(Collection entries)
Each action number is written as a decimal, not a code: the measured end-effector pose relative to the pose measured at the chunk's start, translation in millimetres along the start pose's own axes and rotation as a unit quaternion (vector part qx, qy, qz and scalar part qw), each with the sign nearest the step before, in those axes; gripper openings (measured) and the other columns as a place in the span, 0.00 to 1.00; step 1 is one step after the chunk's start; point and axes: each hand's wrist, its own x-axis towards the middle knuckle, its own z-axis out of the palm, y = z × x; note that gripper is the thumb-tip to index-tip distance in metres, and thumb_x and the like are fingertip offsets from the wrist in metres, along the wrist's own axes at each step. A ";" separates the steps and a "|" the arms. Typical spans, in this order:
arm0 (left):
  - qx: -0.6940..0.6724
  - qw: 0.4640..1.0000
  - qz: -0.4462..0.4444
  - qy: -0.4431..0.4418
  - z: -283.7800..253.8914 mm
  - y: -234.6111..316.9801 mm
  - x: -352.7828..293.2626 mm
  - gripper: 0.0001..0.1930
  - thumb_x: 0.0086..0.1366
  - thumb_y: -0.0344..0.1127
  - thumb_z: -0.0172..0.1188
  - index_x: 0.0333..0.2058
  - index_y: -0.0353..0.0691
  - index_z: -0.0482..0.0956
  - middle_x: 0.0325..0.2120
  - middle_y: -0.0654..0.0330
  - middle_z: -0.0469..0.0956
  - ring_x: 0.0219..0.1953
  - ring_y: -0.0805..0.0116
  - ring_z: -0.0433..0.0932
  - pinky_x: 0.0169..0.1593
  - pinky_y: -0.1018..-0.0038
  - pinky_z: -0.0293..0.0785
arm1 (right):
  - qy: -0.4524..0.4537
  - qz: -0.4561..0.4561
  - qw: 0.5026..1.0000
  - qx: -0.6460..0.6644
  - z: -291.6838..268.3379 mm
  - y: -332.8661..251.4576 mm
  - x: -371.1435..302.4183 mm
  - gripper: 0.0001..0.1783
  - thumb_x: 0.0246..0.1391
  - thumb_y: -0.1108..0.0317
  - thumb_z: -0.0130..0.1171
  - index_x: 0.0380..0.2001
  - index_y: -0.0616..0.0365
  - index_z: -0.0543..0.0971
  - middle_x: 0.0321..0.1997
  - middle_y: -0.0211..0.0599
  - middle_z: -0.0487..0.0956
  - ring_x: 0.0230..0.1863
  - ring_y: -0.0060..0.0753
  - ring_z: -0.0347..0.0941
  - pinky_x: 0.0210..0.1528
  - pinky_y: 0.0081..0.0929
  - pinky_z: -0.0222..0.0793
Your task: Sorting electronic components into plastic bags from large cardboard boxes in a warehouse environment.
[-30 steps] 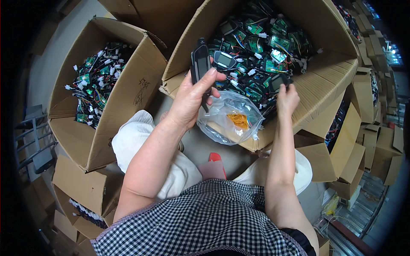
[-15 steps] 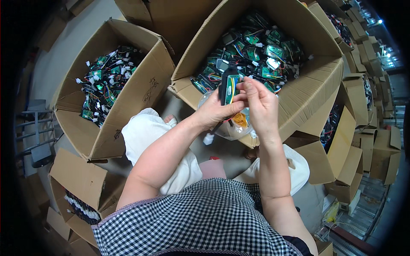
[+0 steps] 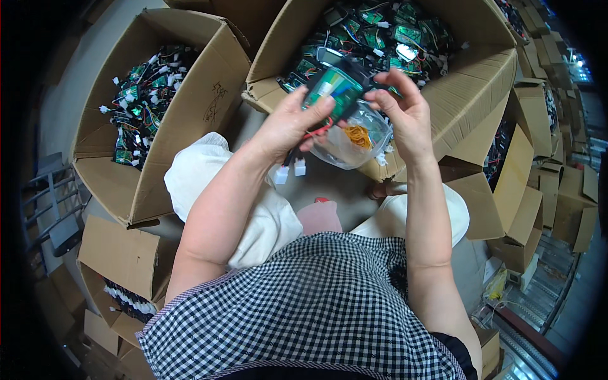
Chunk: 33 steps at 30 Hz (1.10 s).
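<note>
while the left hand grips a green circuit board, the right hand pinches it.

A large open cardboard box stands at the left, tilted, holding a heap of green circuit boards with black wires and white plugs. A second, bigger cardboard box sits ahead, filled with more green boards and wires. Against its near flap rests a clear plastic bag with orange rubber bands inside. Stacks of smaller cartons crowd the right side, and more cartons pile at the lower left. A grey metal frame shows at the left edge.
</note>
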 end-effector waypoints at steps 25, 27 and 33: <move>-0.100 0.983 -0.086 -0.127 13.6 -27.8 30.5 0.20 0.62 0.46 0.58 0.47 0.44 0.66 0.34 0.57 0.74 0.22 0.76 0.74 0.18 0.84 0.71 | 0.074 0.098 0.990 -0.070 -17.5 24.7 -20.1 0.05 0.48 0.78 0.57 0.31 0.60 0.75 0.28 0.25 0.76 0.29 0.15 0.70 0.35 0.14 0.66; -0.138 0.975 -0.083 -0.151 16.3 -24.3 25.0 0.19 0.62 0.45 0.57 0.47 0.45 0.66 0.34 0.57 0.74 0.23 0.75 0.75 0.19 0.84 0.71 | 0.091 0.098 0.990 -0.049 -23.1 20.4 -27.1 0.05 0.48 0.77 0.57 0.31 0.60 0.74 0.28 0.26 0.76 0.29 0.16 0.70 0.34 0.15 0.66; -0.225 0.963 -0.030 -0.144 8.7 -14.3 25.5 0.16 0.63 0.44 0.56 0.45 0.46 0.65 0.30 0.60 0.70 0.22 0.70 0.69 0.18 0.81 0.60 | -0.144 0.342 0.881 0.293 -60.1 10.7 -65.4 0.09 0.49 0.79 0.53 0.36 0.61 0.73 0.29 0.42 0.77 0.19 0.28 0.71 0.21 0.19 0.66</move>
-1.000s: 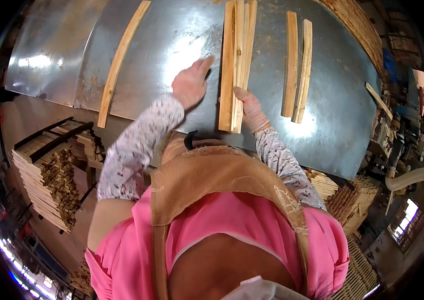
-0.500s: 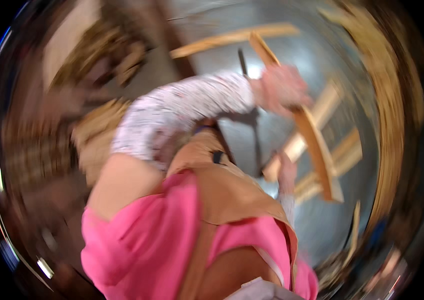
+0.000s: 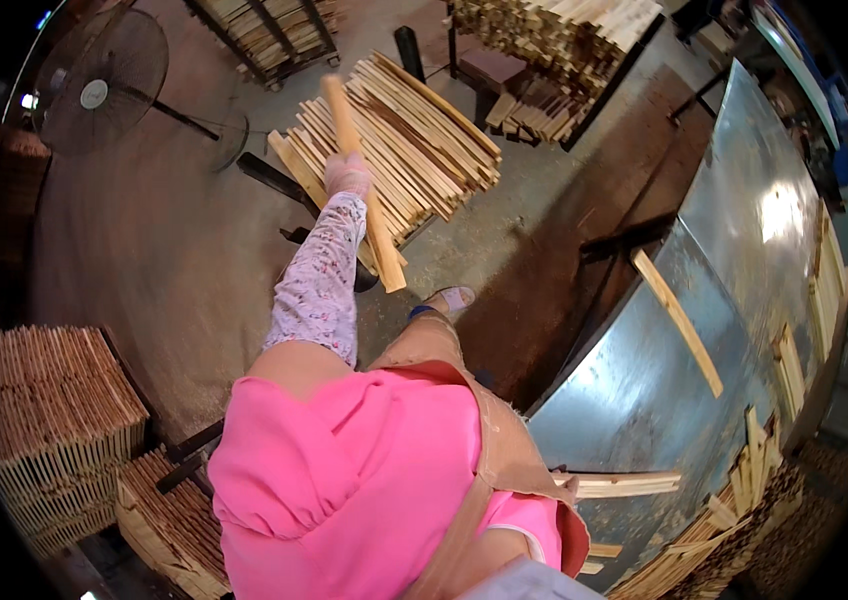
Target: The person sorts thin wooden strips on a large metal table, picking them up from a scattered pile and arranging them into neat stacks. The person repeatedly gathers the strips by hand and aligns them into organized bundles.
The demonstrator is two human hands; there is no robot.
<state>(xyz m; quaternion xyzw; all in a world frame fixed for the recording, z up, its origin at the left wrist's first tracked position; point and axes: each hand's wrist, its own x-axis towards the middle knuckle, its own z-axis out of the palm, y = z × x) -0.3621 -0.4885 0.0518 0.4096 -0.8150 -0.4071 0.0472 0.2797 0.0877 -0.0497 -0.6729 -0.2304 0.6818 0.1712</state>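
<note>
My left hand (image 3: pixel 347 175), at the end of a patterned sleeve, is stretched out and shut on a long pale wooden slat (image 3: pixel 384 250). The slat hangs over a loose pile of similar slats (image 3: pixel 434 140) on the floor. My right hand (image 3: pixel 571 487) is mostly hidden behind my brown apron; only a sliver shows, gripping a couple of short slats (image 3: pixel 629 485) that stick out over the edge of the metal table (image 3: pixel 744 250).
One slat (image 3: pixel 679 320) lies on the metal table, with more at its far side (image 3: pixel 829 280). Stacked slats (image 3: pixel 44 420) stand at the left and further stacks (image 3: pixel 564 40) at the top. A floor fan (image 3: pixel 104 80) stands top left. Offcuts (image 3: pixel 734 520) are heaped lower right.
I have turned away from the table toward the floor pile. My left hand left the tabletop, took a slat and swung it out over the pile. The right hand dropped to my side.
</note>
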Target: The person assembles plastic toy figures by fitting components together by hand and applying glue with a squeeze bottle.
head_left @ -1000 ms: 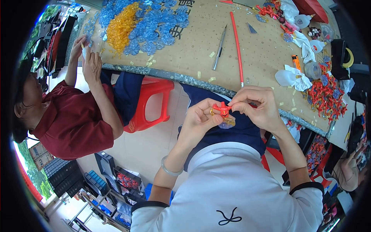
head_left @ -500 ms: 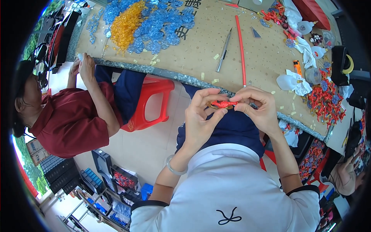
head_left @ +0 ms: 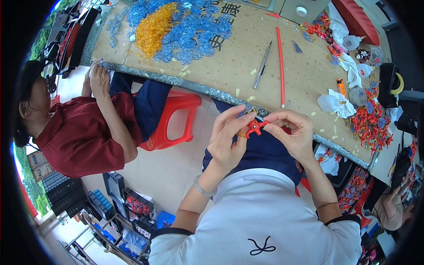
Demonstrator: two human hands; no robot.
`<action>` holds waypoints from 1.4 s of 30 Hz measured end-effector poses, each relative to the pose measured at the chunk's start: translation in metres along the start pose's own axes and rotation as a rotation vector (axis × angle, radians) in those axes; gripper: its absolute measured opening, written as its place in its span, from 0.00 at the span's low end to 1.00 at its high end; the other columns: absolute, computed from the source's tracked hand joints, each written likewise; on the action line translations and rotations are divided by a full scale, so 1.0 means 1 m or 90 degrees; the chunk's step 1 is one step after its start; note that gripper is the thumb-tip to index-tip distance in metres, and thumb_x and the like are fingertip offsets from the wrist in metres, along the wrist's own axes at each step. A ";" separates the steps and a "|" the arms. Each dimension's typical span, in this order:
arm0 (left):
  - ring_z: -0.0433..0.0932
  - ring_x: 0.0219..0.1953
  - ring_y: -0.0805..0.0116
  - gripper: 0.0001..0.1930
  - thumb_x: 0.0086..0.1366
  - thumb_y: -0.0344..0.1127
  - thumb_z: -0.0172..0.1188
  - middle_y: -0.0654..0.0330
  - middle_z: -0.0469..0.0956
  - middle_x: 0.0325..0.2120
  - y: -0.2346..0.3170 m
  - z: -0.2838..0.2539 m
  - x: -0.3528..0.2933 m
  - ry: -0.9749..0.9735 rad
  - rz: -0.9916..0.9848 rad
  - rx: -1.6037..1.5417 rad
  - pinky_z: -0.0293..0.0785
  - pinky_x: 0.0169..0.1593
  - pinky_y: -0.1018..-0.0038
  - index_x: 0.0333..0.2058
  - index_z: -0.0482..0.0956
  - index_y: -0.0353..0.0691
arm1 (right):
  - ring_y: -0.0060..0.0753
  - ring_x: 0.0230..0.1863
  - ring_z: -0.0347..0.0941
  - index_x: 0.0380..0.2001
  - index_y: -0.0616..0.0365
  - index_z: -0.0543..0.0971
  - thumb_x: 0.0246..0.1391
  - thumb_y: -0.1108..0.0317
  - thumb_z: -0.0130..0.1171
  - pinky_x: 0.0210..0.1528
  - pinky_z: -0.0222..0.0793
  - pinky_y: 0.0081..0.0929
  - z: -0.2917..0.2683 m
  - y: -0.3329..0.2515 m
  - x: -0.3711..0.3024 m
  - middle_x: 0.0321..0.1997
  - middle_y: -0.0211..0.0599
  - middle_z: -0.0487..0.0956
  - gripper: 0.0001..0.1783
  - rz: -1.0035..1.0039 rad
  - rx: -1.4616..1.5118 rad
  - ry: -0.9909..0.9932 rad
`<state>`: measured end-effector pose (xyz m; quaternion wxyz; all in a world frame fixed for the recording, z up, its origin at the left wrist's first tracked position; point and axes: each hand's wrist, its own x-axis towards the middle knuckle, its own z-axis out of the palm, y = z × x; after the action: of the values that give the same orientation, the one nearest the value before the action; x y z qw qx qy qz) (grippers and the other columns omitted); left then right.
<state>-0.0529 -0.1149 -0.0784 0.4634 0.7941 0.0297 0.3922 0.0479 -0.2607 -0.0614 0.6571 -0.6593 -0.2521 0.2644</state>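
Between my two hands, just off the table's near edge, is a small red plastic figure [head_left: 255, 127] with limb-like points sticking out. My left hand [head_left: 226, 139] is closed around its left side, where bits of translucent yellow and blue plastic show between the fingers. Thumb and fingertips of my right hand [head_left: 289, 130] pinch the figure's right end. The fingers partly cover the figure, so its full shape is hidden. On the table ahead of my hands lie a red stick [head_left: 280, 66] and a thin metal pen-like tool [head_left: 262, 65].
Translucent blue pieces [head_left: 190, 42] and yellow pieces [head_left: 152, 33] are heaped at the far left. A pile of red figures [head_left: 371, 121], a white squeeze bottle [head_left: 329, 103] and an orange lighter [head_left: 340, 86] stand right. A co-worker [head_left: 84, 132] sits left beside a red stool [head_left: 179, 117].
The red figure has turned in my fingers, from lying lengthwise to showing its spread limbs. My left fingers have shifted their hold. The view has moved slightly.
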 end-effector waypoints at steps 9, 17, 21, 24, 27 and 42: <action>0.69 0.56 0.55 0.32 0.61 0.26 0.57 0.44 0.61 0.59 0.005 -0.019 0.006 -0.110 -0.469 -0.512 0.71 0.56 0.60 0.62 0.54 0.32 | 0.25 0.28 0.76 0.29 0.64 0.82 0.45 0.78 0.66 0.30 0.70 0.20 -0.012 -0.017 0.012 0.28 0.38 0.81 0.05 -0.129 -0.189 0.030; 0.79 0.34 0.71 0.19 0.60 0.28 0.62 0.55 0.77 0.37 0.009 -0.013 0.012 -0.229 -0.604 -0.459 0.76 0.34 0.79 0.47 0.70 0.27 | 0.36 0.29 0.78 0.28 0.63 0.82 0.42 0.81 0.64 0.30 0.72 0.26 -0.010 -0.010 0.018 0.28 0.39 0.81 0.07 -0.228 -0.240 -0.009; 0.78 0.28 0.76 0.08 0.59 0.24 0.62 0.59 0.79 0.28 0.018 -0.004 0.009 -0.164 -0.552 -0.324 0.76 0.32 0.81 0.37 0.74 0.29 | 0.35 0.29 0.78 0.28 0.64 0.81 0.42 0.81 0.64 0.31 0.74 0.26 -0.010 -0.005 0.019 0.29 0.40 0.81 0.07 -0.223 -0.235 -0.002; 0.78 0.27 0.78 0.08 0.57 0.24 0.64 0.58 0.79 0.25 0.015 -0.004 0.002 -0.180 -0.425 -0.172 0.75 0.30 0.82 0.34 0.75 0.28 | 0.35 0.29 0.78 0.27 0.65 0.80 0.41 0.83 0.62 0.31 0.74 0.26 -0.009 -0.003 0.016 0.28 0.40 0.80 0.07 -0.222 -0.205 -0.011; 0.77 0.25 0.80 0.09 0.56 0.24 0.65 0.57 0.79 0.23 0.020 -0.003 0.004 -0.174 -0.431 -0.214 0.74 0.29 0.82 0.33 0.75 0.28 | 0.35 0.27 0.78 0.26 0.66 0.80 0.37 0.88 0.58 0.29 0.75 0.25 -0.005 0.001 0.008 0.28 0.41 0.80 0.10 -0.263 -0.193 0.013; 0.75 0.26 0.81 0.08 0.57 0.21 0.63 0.59 0.78 0.25 0.029 0.003 0.013 -0.123 -0.477 -0.272 0.71 0.28 0.85 0.33 0.73 0.26 | 0.34 0.24 0.78 0.24 0.66 0.81 0.28 0.93 0.48 0.26 0.74 0.24 0.001 0.004 0.014 0.26 0.42 0.80 0.18 -0.383 -0.198 0.108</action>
<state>-0.0509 -0.1279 -0.0494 0.7282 0.6477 0.1901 0.1183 0.0575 -0.2501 -0.0660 0.6161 -0.6671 -0.4171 -0.0383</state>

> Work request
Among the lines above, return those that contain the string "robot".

> Finished exercise
The demonstrator is two human hands; there is no robot.
Demonstrator: two human hands; no robot.

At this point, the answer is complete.